Within the entries below, please return exactly the lines from the one with "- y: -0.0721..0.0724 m" through the one with "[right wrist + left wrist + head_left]", leaving out any pictures.

Record extracts Block Start

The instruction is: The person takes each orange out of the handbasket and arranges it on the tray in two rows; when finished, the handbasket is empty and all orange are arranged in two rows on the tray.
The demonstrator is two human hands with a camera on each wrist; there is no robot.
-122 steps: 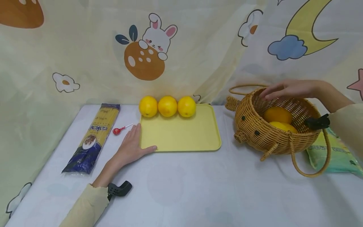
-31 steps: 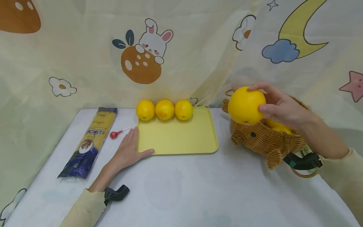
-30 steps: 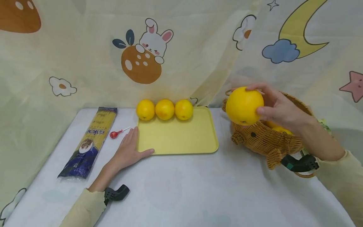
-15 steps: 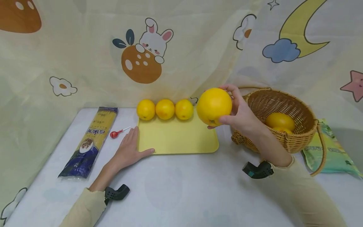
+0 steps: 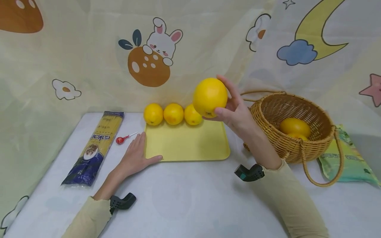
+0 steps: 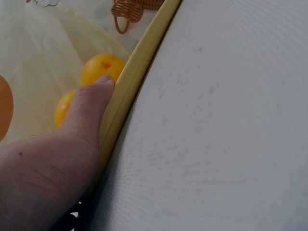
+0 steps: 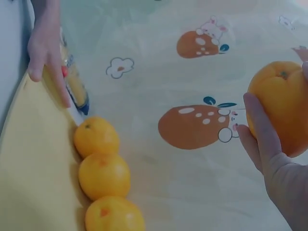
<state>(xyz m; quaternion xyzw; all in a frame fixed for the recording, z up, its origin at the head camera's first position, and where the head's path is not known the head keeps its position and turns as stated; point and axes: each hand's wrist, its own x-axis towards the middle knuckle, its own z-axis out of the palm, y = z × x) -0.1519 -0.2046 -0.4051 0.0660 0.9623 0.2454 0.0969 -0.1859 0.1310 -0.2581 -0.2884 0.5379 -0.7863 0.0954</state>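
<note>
My right hand grips an orange in the air, over the back right part of a yellow tray. In the right wrist view the held orange has fingers curled round its side. Three more oranges stand in a row along the tray's back edge; the held one partly covers the rightmost in the head view. My left hand rests at the tray's front left corner, fingers straight along the left edge. Its thumb lies along the front rim.
On the right stands a wicker basket with oranges inside. Behind it lies a green bag. A pasta packet and a red lollipop lie left of the tray. A printed cloth hangs at the back.
My right hand reached into the basket, took out an orange and carried it left to above the tray, lifting it slightly over the last half second. The left hand stays put.
</note>
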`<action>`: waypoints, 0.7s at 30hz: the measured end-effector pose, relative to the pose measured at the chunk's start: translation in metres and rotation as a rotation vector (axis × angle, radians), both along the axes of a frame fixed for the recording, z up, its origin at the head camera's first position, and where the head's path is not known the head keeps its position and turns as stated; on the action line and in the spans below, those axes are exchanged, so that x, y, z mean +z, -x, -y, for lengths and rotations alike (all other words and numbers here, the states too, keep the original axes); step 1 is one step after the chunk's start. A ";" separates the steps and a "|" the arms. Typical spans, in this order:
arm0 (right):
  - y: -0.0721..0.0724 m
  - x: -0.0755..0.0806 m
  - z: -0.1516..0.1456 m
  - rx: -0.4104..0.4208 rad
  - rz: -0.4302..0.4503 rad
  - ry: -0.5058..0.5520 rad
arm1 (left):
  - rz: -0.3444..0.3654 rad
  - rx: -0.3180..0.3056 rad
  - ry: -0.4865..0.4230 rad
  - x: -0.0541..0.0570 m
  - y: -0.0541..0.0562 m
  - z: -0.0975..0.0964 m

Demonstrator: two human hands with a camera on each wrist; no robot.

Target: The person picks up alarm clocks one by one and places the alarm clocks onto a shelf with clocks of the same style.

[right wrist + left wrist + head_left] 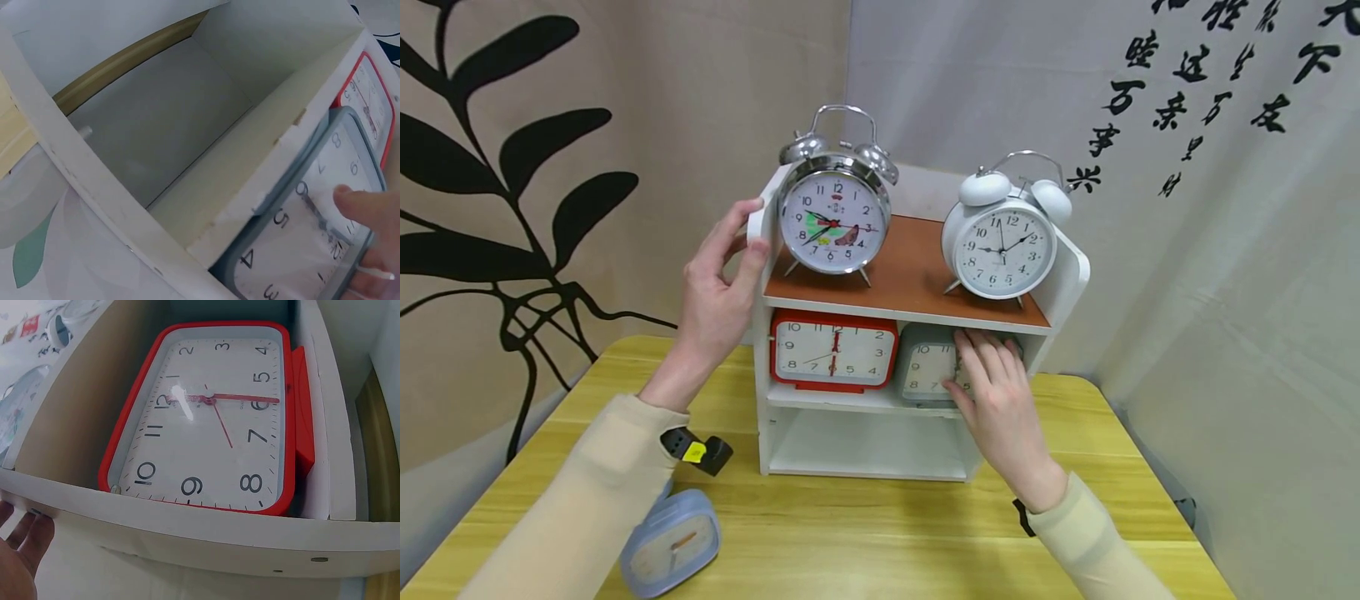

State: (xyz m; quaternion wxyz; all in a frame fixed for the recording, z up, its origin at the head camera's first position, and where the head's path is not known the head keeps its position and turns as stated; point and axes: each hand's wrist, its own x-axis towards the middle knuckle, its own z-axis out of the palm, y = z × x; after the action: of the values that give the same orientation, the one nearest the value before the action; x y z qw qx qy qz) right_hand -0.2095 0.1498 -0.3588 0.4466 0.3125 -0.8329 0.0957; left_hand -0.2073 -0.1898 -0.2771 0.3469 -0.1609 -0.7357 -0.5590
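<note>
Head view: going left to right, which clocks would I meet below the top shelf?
The pale blue clock on the table → the red clock → the grey clock, partly covered by the person's right hand.

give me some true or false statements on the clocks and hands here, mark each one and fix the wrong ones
1. The right hand holds the grey rectangular clock beside the red rectangular clock. True.
2. The round silver twin-bell clock and the round white twin-bell clock stand on the flat brown top. True.
3. The red clock stands on the brown top. False: it sits in the compartment below.
4. The left hand touches the side of the white shelf unit. True.
5. Every clock is on the shelf unit. False: the pale blue rounded clock is on the yellow wooden table.
</note>
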 end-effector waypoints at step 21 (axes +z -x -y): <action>0.002 -0.008 0.008 -0.077 -0.037 0.024 | 0.007 0.010 0.009 0.001 -0.001 0.000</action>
State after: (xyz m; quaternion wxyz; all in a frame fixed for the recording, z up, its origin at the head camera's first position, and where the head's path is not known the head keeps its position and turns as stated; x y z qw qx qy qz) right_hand -0.2117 0.1420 -0.3664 0.4689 0.2767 -0.8347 0.0825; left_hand -0.2062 -0.1895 -0.2764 0.3462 -0.1571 -0.7403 -0.5545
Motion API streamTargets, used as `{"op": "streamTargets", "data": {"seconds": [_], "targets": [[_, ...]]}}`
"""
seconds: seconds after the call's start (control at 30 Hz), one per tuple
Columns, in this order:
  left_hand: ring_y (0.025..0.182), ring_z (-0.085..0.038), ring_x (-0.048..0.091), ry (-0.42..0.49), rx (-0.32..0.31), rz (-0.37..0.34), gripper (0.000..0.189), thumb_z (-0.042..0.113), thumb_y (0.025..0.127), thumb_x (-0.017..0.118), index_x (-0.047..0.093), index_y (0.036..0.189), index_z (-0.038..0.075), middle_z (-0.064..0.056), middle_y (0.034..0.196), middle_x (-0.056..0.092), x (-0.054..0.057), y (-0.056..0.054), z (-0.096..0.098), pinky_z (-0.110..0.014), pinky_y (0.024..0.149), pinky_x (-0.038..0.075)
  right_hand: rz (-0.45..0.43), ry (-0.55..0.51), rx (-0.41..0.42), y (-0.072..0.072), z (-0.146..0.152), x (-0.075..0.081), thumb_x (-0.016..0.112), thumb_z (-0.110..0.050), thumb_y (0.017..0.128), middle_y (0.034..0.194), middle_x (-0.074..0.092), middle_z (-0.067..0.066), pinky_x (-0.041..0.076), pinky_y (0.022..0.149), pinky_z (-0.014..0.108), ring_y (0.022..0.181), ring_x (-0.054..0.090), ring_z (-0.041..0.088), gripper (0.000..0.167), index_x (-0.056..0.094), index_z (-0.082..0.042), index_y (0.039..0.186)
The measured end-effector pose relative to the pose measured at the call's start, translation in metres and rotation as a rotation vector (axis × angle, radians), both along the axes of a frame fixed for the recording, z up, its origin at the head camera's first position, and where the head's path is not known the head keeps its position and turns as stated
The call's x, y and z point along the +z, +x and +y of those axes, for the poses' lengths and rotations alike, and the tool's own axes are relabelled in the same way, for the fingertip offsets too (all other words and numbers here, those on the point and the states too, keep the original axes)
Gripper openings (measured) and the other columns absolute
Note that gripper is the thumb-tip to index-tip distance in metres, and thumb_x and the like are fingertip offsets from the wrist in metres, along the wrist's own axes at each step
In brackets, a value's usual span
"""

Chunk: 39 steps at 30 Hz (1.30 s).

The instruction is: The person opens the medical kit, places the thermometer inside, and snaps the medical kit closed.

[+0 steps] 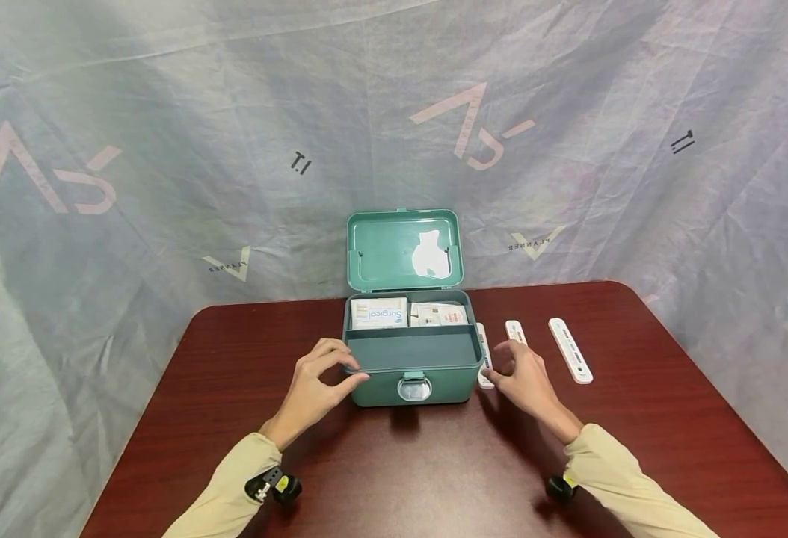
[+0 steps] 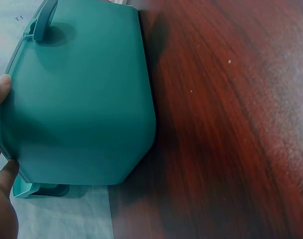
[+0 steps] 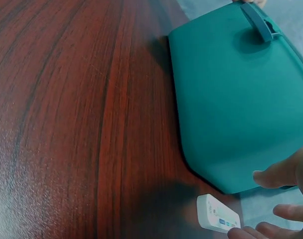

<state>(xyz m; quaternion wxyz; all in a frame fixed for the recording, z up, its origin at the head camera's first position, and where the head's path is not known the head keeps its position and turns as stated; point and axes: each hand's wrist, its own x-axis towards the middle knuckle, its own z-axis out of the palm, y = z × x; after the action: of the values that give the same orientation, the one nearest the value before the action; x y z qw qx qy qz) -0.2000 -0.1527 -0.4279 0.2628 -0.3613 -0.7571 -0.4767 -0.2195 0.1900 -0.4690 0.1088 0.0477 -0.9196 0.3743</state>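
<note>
A green lidded box [image 1: 410, 392] stands on the table with its lid [image 1: 394, 254] raised. Its back compartments hold a white pack marked "Surgical" [image 1: 378, 314] and a white printed packet [image 1: 438, 314]. The front compartment [image 1: 410, 350] shows its bare grey floor. At the front left corner, my left hand [image 1: 320, 377] grips the rim between thumb and fingers, seen too in the left wrist view. Right of the box, my right hand [image 1: 522, 377] holds nothing, its thumb and fingers apart. Just beside it lies a slim white printed stick [image 1: 484, 355], partly visible in the right wrist view.
Two more slim white sticks lie to the right: one [image 1: 514, 327] partly hidden behind my right hand, the other [image 1: 570, 351] farther out. The dark red wooden table [image 1: 394, 471] ends at a grey printed cloth [image 1: 232, 149] hanging behind and around it. A metal latch [image 1: 414, 387] sits on the box front.
</note>
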Motion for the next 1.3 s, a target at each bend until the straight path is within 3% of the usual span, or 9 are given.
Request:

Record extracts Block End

### Exercise output
  - y: -0.0721..0.0724 m
  - x: -0.0755..0.0806 m
  - z: -0.1516..0.1456 m
  - rx: -0.4104..0.4208 rad
  - rz: -0.4302..0.4503 rad
  - ry: -0.5058..0.5520 rad
arm1 (left):
  - rz: -0.3444..0.3654 rad
  - rx: -0.3180..0.3056 rad
  - ry: -0.4865..0.4230 rad
  - x: -0.0541..0.0570 m
  - y: -0.0541..0.0562 m
  - z: -0.0975..0.0964 m

Demonstrator: two human hands with a camera on each wrist; no robot.

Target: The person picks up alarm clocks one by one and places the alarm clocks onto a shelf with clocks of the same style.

[right wrist + left wrist + head_left] 

The exercise requires nothing else.